Task item: Repeat the records below exactly, beginning at the first line and finishing with the line that contains "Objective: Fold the".

===

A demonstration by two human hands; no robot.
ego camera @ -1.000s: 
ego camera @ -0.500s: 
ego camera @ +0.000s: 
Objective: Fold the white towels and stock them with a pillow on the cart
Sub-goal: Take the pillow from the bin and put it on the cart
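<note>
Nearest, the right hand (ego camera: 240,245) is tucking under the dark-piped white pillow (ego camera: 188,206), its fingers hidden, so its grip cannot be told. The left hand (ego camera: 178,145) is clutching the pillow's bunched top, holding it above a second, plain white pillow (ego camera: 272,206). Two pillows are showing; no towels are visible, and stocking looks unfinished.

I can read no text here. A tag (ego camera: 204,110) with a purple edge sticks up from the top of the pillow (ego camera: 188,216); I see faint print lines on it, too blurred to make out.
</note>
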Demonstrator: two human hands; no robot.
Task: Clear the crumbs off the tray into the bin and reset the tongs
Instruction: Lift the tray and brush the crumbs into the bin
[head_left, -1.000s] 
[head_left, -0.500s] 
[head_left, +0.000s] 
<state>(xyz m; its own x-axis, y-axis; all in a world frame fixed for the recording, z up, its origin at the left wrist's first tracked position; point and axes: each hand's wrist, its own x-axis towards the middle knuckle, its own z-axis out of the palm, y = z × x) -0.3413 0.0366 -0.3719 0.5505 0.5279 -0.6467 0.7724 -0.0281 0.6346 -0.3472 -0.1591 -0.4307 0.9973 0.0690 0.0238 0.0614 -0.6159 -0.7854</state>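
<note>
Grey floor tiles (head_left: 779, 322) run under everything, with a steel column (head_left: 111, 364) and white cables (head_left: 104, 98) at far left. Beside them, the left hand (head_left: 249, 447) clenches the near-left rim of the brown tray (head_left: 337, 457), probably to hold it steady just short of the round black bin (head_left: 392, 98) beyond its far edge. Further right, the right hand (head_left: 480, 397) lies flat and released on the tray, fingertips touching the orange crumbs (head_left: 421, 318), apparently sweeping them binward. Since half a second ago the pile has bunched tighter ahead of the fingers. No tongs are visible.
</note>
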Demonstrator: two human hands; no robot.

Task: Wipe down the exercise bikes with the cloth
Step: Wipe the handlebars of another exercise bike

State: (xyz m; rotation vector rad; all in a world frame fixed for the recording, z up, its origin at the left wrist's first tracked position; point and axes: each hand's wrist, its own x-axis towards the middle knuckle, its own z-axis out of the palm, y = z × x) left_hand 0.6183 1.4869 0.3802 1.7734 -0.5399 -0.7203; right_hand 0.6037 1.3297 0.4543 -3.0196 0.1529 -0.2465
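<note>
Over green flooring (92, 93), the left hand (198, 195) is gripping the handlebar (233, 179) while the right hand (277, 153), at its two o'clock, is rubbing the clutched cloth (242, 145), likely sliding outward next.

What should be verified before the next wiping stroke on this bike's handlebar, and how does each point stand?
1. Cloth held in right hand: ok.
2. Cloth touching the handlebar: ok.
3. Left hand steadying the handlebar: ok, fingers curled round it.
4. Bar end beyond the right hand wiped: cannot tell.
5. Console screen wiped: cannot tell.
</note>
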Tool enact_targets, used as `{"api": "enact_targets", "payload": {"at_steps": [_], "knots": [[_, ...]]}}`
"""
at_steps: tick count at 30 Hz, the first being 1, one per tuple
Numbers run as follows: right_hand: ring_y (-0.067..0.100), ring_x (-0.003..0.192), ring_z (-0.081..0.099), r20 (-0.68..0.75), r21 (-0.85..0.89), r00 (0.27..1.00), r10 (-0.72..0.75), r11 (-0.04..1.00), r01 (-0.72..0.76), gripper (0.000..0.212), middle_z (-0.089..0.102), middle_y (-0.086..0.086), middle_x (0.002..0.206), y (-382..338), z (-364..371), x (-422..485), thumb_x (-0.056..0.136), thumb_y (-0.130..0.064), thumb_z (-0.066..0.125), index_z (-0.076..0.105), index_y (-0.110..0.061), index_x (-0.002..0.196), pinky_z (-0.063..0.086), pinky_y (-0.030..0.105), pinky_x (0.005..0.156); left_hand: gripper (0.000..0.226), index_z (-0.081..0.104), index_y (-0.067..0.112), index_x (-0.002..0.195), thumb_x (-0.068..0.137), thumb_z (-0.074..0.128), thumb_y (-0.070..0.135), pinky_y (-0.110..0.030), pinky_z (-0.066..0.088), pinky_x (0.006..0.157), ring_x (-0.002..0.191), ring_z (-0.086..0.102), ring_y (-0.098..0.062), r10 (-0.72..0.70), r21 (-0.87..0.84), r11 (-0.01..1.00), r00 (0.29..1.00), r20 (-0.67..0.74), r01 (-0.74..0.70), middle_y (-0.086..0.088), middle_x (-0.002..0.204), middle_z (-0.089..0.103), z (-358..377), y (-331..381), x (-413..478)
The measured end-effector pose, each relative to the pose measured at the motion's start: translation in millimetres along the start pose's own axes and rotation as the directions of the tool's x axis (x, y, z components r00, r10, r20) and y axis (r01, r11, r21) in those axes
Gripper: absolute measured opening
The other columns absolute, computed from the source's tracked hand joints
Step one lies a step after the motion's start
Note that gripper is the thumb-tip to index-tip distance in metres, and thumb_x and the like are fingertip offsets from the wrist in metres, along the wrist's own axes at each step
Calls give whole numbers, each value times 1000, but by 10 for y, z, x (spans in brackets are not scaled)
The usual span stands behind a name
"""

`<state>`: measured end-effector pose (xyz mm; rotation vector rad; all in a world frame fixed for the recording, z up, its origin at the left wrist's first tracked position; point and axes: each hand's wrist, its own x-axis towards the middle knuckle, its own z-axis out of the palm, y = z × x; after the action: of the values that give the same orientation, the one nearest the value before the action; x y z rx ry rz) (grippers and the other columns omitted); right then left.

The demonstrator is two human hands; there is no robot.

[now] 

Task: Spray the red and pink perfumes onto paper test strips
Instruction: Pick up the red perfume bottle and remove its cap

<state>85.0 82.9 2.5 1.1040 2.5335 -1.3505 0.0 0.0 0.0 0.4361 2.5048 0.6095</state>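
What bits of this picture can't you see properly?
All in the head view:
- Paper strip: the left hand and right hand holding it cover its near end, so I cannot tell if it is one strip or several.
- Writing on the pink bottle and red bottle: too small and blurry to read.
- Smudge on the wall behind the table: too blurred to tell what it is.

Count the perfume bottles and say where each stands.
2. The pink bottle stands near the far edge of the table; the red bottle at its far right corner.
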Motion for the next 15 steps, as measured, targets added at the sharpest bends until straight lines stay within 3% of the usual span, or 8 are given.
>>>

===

Exercise result:
A demonstration by two human hands; no robot.
ego camera @ -1.000s: 
ego camera @ -0.500s: 
ego camera @ +0.000s: 
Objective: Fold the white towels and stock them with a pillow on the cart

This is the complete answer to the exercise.